Not long ago, you had just a few options when you ordered a beer in a bar or restaurant. Today, many establishments serve micro-brews, pilsners, ales, stouts and more. In some cases, an eatery’s beer list might be longer than its wine list!

While you may have plenty of beer varieties to choose from these days, one thing has stayed the same — the Bloody Mary. Unlike beer, a Bloody Mary is often made using a tried and true recipe that probably resembles our standard Bloody Mary recipe. Of course, there’s a reason for that — Bloody Marys are as great as they’ve always been.

No matter how much you love a conventional Bloody Mary, don’t avoid different variants of the ever-popular beverage.
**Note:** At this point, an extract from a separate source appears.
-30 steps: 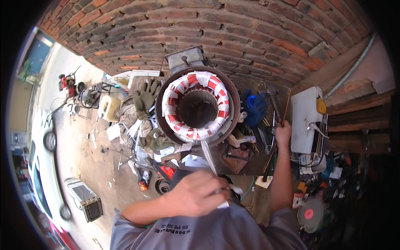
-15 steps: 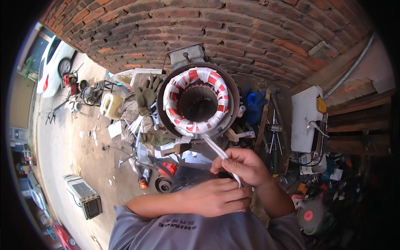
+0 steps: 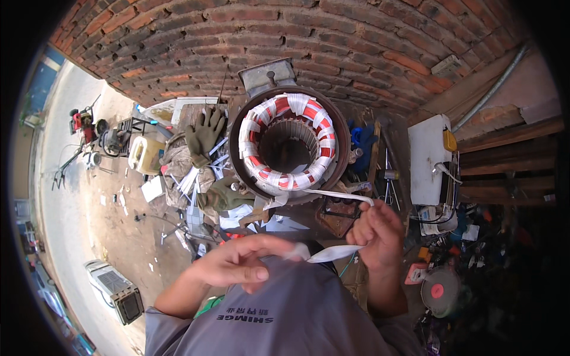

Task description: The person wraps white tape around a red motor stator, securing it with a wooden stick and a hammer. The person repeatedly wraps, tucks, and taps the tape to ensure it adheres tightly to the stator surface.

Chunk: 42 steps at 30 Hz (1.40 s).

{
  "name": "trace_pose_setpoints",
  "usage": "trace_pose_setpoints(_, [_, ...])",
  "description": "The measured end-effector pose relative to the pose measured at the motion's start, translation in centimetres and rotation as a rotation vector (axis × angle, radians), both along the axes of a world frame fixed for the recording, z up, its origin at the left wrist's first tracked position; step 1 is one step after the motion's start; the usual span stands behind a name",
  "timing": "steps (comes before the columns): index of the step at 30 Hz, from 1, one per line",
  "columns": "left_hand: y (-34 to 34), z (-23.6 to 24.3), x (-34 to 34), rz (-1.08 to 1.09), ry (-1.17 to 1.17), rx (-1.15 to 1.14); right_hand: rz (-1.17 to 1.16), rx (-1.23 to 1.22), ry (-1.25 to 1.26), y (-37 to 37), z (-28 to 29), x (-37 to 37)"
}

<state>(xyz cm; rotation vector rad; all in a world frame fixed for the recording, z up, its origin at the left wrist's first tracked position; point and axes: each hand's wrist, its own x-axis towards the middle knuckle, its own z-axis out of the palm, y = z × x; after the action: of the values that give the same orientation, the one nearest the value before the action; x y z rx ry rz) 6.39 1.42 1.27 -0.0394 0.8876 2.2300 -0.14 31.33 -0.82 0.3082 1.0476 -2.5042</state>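
Observation:
A motor stator (image 3: 341, 139) stands upright before me in a dark round housing. Its ring of coil winding (image 3: 284, 179) is bound in white tape, with red showing between the wraps. From the near right side of the ring, a white cloth tape (image 3: 338, 194) runs taut to my right hand (image 3: 380, 234), which pinches it. The loose part hangs from that hand toward the left, twisted, its far end blurred. Beside that end, my left hand (image 3: 237, 264) has its index finger stretched out and its thumb apart; no firm grip on the tape shows.
Grey-green work gloves (image 3: 206, 135) and white strips lie left of the stator. A yellowish jerrycan (image 3: 145, 155) stands farther left. Behind rises a brick wall (image 3: 249, 41). At right are a white box (image 3: 428, 157) with cables and cluttered tools. A rusty plate (image 3: 335, 219) lies near my right hand.
My hands, close together before, have moved apart: the left toward the left, the right slightly up and right. The tape now runs more sideways from the ring, its loose part visible between my hands.

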Motion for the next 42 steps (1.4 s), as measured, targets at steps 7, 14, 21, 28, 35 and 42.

Rather than snub a new twist on a Bloody Mary, give it a try. Who knows? You may like the drink even more if it’s spiced up a bit.

Add a Hint of Flavor: Creative Seasoning

Too often, bartenders think spicing up a Bloody Mary means adding more horseradish or Tabasco sauce to give the drink an extra kick. Even if you want more heat, simply increasing a few of the ingredients in our Bloody Mary recipe won’t cut it. The ingredients should be used proportionately to maintain the drink’s ever-pleasing balance of flavors.

If you want more heat, consider adding some Frank’s RedHot Sauce, Louisiana Hot Sauce or Sriracha Sauce to your Bloody Mary. Or you can swap your regular Tabasco sauce for the even hotter Tabasco Scorpion Pepper Sauce. Whereas the red peppers used to make regular Tabasco sauce pack around 50,000 Scoville Units, just one scorpion pepper has about two million. Be ready for a big surprise if you use the scorpion pepper sauce.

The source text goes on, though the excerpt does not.